# [Work order]
Your answer is the lines below, exactly, from the one that contains "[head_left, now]" through the one that contains "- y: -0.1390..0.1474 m", both included.

[Start of section]

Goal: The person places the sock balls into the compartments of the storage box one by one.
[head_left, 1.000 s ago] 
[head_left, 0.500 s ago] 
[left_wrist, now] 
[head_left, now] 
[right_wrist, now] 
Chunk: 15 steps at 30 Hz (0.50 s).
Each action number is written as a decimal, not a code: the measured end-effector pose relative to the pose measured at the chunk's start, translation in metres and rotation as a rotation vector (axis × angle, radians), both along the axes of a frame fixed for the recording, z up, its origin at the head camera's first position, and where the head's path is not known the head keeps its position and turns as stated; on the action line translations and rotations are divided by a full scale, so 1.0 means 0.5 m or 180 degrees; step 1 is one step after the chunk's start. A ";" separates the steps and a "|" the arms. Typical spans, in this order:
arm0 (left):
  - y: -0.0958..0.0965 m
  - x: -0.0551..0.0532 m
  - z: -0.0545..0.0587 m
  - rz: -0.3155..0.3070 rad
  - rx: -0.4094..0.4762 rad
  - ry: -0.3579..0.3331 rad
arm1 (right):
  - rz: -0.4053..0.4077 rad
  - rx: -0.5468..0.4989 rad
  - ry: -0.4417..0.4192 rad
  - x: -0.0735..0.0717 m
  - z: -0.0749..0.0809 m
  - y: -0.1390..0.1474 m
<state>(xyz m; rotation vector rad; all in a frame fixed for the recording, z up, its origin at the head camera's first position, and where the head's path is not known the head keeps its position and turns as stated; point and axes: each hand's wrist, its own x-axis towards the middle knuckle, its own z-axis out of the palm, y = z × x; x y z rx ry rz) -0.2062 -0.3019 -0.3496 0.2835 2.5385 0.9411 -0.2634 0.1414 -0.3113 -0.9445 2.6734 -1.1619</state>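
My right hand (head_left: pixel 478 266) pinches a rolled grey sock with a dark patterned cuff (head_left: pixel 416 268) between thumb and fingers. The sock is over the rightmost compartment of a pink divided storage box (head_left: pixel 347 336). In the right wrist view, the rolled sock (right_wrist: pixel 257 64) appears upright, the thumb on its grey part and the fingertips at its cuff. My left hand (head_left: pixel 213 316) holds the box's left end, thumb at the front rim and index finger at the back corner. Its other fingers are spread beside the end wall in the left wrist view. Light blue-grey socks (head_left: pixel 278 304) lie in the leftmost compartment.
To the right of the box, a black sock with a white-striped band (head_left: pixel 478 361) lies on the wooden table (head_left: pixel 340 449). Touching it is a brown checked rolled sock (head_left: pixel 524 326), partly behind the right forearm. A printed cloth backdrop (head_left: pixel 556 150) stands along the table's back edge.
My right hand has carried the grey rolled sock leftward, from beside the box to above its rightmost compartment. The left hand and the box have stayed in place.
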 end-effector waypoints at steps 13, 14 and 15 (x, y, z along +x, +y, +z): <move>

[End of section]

# [Result for this exercise]
[head_left, now] 
[right_wrist, now] 
Chunk: 15 steps at 30 Hz (0.50 s).
Each action number is written as a decimal, not a code: the measured end-effector pose relative to the pose measured at the chunk's start, translation in metres and rotation as a rotation vector (axis × angle, radians), both along the axes of a frame fixed for the recording, z up, its origin at the head camera's first position, and where the head's path is not known the head keeps its position and turns as stated; on the action line translations and rotations are divided by a full scale, so 1.0 means 0.5 m or 180 degrees; step 1 is one step after the chunk's start. A ";" separates the steps and a "|" the arms. Typical spans, in this order:
arm0 (left):
  - y: -0.0958..0.0965 m
  - x: -0.0551..0.0532 m
  - z: -0.0545..0.0587 m
  - rz: -0.3155..0.3070 rad
  - rx: -0.4094..0.4762 rad
  - ry: -0.3579..0.3331 rad
arm1 (right):
  - rz: -0.4053..0.4077 rad
  - rx: -0.5468..0.4989 rad
  - ry: -0.4417..0.4192 rad
  - x: -0.0735..0.0717 m
  - z: -0.0749..0.0809 m
  - y: -0.1390..0.1474 m

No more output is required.